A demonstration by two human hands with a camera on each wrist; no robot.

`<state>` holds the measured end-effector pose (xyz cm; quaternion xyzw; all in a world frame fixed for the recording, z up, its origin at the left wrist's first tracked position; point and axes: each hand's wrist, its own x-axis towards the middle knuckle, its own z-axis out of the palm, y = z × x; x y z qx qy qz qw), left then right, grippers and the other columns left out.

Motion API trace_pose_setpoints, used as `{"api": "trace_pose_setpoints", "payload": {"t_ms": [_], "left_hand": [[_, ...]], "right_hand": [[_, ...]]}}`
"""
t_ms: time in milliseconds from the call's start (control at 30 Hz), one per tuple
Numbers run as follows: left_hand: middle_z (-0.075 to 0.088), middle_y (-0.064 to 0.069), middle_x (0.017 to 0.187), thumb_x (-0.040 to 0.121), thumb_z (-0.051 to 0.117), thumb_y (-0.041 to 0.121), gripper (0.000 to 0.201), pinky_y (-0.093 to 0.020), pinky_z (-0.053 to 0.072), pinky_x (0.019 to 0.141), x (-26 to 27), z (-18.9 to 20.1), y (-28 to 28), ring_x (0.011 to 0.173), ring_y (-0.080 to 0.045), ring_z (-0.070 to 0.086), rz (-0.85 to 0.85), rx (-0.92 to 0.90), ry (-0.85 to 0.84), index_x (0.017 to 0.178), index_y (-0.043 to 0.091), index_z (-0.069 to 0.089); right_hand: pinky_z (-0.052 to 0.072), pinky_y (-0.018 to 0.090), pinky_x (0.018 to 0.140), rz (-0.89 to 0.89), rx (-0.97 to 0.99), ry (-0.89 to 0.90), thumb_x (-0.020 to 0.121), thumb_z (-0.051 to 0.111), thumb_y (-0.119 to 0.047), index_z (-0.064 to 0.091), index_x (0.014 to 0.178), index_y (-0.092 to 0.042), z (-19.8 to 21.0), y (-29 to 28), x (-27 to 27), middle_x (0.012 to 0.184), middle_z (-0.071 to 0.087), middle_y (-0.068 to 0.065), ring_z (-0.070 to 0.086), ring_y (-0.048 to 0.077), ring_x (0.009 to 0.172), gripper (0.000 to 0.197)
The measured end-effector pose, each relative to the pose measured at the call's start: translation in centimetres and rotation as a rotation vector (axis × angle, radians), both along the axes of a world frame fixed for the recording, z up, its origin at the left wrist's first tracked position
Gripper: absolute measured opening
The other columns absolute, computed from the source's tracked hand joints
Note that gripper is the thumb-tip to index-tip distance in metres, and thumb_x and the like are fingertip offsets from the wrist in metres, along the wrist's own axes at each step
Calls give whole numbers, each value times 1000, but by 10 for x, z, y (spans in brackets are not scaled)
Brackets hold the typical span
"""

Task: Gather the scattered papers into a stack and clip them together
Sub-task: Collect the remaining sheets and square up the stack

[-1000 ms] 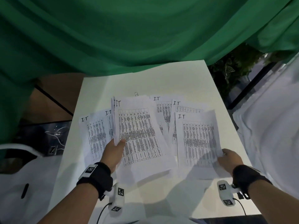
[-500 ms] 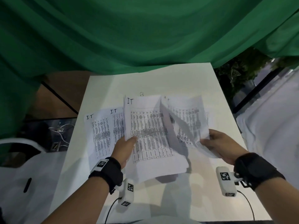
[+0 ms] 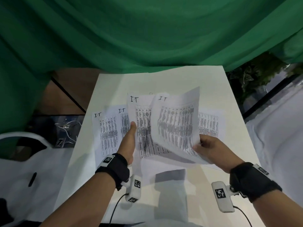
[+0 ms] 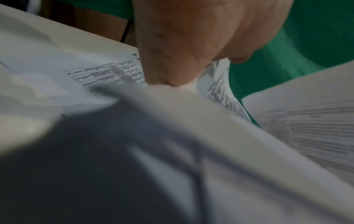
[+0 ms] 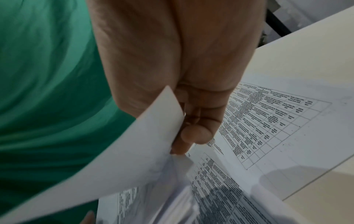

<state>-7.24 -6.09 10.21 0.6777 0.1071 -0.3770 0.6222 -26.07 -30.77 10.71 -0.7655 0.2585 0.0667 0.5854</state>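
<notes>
Right hand (image 3: 211, 149) pinches corner of printed sheet (image 3: 177, 122), lifted and curled off the white bench (image 3: 164, 79). Left hand (image 3: 128, 143) grips the edge of a raised sheet stack (image 3: 141, 125) just beside it. More loose sheets (image 3: 106, 128) lie flat outboard of the left hand, another sheet (image 3: 209, 123) beyond the right.

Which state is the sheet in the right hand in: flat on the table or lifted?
Lifted. The right hand pinches the sheet's near corner; it curves up, above the table.
</notes>
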Motion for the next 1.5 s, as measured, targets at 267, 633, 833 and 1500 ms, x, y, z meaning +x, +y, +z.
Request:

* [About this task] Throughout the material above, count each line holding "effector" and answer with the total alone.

* [Output below] 2